AIM OF THE TASK:
Write out, word for word, only the data from its first line to the line containing "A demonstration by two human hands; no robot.".

DATASET SECTION:
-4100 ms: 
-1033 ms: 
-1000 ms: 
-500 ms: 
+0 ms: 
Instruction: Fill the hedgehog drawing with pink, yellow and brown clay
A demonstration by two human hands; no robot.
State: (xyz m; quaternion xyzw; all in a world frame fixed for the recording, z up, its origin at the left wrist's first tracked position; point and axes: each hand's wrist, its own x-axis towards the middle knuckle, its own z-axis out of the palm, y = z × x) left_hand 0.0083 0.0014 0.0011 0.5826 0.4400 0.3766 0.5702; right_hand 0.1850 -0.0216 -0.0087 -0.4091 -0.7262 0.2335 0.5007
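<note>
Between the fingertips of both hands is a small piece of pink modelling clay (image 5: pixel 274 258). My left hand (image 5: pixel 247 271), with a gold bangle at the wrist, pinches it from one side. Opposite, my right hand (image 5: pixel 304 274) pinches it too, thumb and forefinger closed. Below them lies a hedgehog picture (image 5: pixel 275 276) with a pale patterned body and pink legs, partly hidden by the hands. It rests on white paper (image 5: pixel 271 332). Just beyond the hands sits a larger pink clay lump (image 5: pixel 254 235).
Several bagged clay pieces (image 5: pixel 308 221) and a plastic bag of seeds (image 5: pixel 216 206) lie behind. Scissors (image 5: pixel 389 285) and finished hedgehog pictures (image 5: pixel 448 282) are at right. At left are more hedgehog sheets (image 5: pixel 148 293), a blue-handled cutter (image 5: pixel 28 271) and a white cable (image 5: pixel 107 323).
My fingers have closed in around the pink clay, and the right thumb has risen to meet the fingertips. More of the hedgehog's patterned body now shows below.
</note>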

RESPONSE BOX:
-4100 ms: 
-1033 ms: 
-1000 ms: 
-500 ms: 
+0 ms: 
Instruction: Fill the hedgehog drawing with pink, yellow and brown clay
A demonstration by two human hands; no robot.

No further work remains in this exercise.